Scheeßel (jl). „Lass mal, wenn das zu kompliziert ist, fahre ich einfach morgen nach Hannover und hole die Kiste ab.“ Betont ruhig reagiert Torsten Paul auf die Stimme im Telefon, die sich zur Hysterie zu steigern scheint, weil Kunstwerke der Ausstellung noch nicht in Scheeßel angekommen sind – Teile seiner Ausstellung. Das passt zu Paul, der auch ansonsten eher der ruhige Typ ist, den wenig aus der Fassung zu bringen scheint.

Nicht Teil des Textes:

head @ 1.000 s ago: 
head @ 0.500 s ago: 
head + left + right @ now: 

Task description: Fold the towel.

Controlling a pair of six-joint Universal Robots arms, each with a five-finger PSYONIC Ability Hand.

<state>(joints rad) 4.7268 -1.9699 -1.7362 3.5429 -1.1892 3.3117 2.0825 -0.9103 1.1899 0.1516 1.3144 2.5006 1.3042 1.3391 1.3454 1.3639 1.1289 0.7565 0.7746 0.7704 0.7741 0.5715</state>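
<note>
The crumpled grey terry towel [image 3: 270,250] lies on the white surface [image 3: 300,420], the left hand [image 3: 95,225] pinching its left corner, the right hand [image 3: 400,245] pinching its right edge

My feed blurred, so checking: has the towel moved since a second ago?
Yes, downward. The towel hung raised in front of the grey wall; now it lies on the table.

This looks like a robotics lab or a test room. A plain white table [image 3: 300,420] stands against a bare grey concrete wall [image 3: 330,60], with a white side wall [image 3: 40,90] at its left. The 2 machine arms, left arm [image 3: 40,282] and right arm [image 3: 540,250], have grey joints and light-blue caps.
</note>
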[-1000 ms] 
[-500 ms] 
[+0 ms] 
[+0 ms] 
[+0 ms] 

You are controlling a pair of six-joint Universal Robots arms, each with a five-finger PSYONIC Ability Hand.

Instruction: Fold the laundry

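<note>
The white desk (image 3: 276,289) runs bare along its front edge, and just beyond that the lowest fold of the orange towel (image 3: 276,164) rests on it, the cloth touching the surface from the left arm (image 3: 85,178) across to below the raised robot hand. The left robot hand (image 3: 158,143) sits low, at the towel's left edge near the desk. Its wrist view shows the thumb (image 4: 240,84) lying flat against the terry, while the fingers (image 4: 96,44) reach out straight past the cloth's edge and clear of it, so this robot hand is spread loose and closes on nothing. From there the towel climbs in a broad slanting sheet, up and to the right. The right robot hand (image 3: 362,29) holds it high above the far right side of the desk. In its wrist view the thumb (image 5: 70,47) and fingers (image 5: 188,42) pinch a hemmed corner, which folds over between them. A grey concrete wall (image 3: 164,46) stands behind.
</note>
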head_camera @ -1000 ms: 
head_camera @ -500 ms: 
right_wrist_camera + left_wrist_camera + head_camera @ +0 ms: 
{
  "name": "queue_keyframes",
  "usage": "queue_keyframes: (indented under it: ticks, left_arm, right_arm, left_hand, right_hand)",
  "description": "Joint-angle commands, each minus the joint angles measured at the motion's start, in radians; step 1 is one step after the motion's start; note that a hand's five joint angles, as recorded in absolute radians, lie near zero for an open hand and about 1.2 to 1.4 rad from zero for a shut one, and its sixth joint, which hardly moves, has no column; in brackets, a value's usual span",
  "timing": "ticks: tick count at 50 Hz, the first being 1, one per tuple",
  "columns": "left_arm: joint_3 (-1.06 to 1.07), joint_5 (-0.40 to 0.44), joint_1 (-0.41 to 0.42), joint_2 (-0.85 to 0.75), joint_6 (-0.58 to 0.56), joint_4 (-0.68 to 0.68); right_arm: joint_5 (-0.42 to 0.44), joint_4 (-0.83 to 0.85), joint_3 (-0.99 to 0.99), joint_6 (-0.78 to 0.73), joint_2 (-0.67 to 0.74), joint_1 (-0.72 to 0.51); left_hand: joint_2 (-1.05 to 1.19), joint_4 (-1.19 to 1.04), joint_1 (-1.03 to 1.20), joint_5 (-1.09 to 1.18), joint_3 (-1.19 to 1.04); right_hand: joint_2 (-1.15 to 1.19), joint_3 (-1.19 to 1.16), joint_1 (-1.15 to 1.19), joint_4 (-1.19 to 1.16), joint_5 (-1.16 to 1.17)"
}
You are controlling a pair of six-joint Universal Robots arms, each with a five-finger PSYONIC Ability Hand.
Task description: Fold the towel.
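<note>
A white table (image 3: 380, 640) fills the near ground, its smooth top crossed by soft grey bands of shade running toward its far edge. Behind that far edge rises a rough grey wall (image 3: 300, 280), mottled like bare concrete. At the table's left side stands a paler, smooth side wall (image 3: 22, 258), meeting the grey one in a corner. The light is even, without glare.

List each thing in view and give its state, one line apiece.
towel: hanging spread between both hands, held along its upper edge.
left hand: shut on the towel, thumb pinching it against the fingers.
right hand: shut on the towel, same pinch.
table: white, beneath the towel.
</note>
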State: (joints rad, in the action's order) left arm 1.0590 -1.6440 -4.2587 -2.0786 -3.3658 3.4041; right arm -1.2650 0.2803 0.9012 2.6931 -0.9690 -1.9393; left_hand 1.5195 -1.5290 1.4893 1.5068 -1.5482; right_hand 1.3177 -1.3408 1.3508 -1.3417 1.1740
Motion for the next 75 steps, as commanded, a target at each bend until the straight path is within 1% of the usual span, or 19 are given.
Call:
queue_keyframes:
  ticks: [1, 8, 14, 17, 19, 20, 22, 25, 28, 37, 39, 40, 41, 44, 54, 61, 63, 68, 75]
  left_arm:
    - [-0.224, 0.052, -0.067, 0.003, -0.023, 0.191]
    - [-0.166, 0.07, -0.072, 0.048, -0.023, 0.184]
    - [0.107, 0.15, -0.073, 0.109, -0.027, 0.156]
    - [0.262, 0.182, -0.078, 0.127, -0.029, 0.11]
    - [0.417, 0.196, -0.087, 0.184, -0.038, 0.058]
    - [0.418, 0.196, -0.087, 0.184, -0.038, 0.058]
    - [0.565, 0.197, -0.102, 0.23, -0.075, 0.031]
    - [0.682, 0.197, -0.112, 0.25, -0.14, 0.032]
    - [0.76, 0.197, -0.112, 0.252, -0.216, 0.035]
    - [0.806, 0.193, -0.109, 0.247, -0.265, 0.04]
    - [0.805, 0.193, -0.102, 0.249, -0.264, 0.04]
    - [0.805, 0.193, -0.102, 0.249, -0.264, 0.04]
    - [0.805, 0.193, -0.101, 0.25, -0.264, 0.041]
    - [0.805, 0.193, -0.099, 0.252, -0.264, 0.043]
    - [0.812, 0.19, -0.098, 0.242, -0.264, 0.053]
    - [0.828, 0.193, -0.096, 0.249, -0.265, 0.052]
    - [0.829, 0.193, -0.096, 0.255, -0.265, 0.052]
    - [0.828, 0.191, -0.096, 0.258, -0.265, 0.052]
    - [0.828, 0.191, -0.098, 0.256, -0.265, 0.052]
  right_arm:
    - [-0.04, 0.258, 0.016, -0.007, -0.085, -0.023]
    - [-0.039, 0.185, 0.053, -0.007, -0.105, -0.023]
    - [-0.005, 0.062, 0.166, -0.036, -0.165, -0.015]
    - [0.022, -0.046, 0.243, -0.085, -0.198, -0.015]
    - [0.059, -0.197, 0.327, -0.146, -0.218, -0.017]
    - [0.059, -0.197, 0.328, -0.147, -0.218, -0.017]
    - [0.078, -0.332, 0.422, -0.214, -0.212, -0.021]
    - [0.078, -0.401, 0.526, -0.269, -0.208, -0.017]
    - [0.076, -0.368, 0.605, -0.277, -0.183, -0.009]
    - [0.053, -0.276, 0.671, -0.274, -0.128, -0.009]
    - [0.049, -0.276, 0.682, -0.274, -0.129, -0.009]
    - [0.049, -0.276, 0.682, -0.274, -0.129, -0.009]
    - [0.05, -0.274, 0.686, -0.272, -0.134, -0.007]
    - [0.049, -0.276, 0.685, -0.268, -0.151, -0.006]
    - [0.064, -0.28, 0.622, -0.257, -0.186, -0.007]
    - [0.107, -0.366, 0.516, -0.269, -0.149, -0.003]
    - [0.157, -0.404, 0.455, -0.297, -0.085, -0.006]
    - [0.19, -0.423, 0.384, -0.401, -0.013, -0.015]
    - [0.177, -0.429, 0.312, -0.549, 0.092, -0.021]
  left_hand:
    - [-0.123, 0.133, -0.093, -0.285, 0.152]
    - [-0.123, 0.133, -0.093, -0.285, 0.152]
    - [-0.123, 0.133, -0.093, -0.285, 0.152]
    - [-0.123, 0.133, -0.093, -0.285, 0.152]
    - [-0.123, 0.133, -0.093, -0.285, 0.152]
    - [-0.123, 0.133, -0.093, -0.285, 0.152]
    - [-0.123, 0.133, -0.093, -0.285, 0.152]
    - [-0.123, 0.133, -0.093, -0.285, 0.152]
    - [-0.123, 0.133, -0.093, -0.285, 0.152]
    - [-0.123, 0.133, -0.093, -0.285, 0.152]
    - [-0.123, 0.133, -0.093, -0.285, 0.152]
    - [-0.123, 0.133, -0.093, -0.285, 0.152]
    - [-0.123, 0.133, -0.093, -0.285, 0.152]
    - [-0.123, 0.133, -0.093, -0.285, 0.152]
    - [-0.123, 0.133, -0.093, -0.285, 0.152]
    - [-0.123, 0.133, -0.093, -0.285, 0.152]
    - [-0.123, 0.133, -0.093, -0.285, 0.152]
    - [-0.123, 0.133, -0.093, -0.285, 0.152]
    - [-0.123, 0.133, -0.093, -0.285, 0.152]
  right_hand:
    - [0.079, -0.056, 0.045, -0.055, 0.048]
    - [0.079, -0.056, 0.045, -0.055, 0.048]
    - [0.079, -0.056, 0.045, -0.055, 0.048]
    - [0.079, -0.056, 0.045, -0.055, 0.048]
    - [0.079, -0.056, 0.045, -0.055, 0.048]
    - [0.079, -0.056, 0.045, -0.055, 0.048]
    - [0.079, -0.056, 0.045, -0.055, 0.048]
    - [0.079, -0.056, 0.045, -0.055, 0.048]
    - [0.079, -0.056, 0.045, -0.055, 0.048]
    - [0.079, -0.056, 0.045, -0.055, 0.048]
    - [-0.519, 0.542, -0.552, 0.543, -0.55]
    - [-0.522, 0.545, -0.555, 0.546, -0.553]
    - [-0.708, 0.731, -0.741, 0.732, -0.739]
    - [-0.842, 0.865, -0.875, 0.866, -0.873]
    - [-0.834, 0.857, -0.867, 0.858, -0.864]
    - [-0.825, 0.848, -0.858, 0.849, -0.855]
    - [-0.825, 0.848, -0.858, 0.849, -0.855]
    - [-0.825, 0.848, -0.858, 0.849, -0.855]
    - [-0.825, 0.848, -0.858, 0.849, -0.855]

Er nimmt sich Zeit für Gespräche, erklärt – mitunter detailverliebt – seine Bilder und lässt sich halt auch dann nicht aus der Ruhe bringen, wenn einen Tag vor der Ausstellungseröffnung noch Kunstwerke fehlen. Paul hat Zeit, so erklärt er zum Beispiel auch, warum er vor allem mit Ölfarben malt, in seiner Kunst aber komplett auf Acrylmalerei verzichtet: „Acryl ist etwas für Leute, die es eilig haben. Ich habe es nicht eilig.“
Nur mit ausreichend Zeit könne er die Details aus den einzelnen Szenarios herausholen, die anschließend seine Bilder ausmachen. Ein Bild, so Paul sei schließlich immer nur ein Teil des großen Ganzen, weswegen es sich nur im ganzen Kontext selbst erkläre. Umgekehrt ließe ein Bild ohne Kontext dem Betrachter auch sehr viele Möglichkeiten, seine Fantasie spielen zu lassen, in dem Versuch herauszufinden, was sich jenseits des Rahmens befinden könnte. Aber nicht nur im räumlichen Sinne, sondern auch im zeitlichen Bereich sei ein Bild ein Ausschnitt, eine Momentaufnahme. „Nehmen wir das Bild mit den Gläsern einmal: Manche sind leer, andere halb voll. Was hat dort stattgefunden? Ein Abendbrot, eine Orgie? Das liegt ganz beim Betrachter“, so Paul. „Bilder erzählen Geschichten – Geschichten von dem, was davor war und was danach sein könnte.“ Dabei könnte Paul selbst eine ganze Menge Geschichten erzählen. In der DDR aufgewachsen wurde ihm zwar von Staats wegen das Kunststudium ermöglich, das künstlerische Wirken anschließend aber nicht gestattet und er selbst aus dem Land ausgewiesen. „Meine Kunst war wohl nicht ganz so staatstragend wie gewünscht“, vermutet Paul. Trotzdem hat der sozialistische Symbolismus, in dem jeder Gegenstand seine eigene Aussage hat, auch auf ihn und sein Wirken Einfluss gehabt. Gerade in Bezug auf Keinigkeiten sei das wichtig gewesen. „Wenn ein Maler, der in der DDR ausgebildet wurde, ein Bild der Ostsee malte und am Horizont ein Segelboot zu sehen ist, wundern sich viele Westdeutsche, was das Besondere an diesem Bild sei. Das Besondere ist: Da durfte gar kein Boot sein“, so Paul. So prägte sich der Blick für Details schon früh. Die Ausstellung gastiert noch bis Sonntag, 11. August, im Kunstgewerbehaus auf dem Meyerhof in Scheeßel.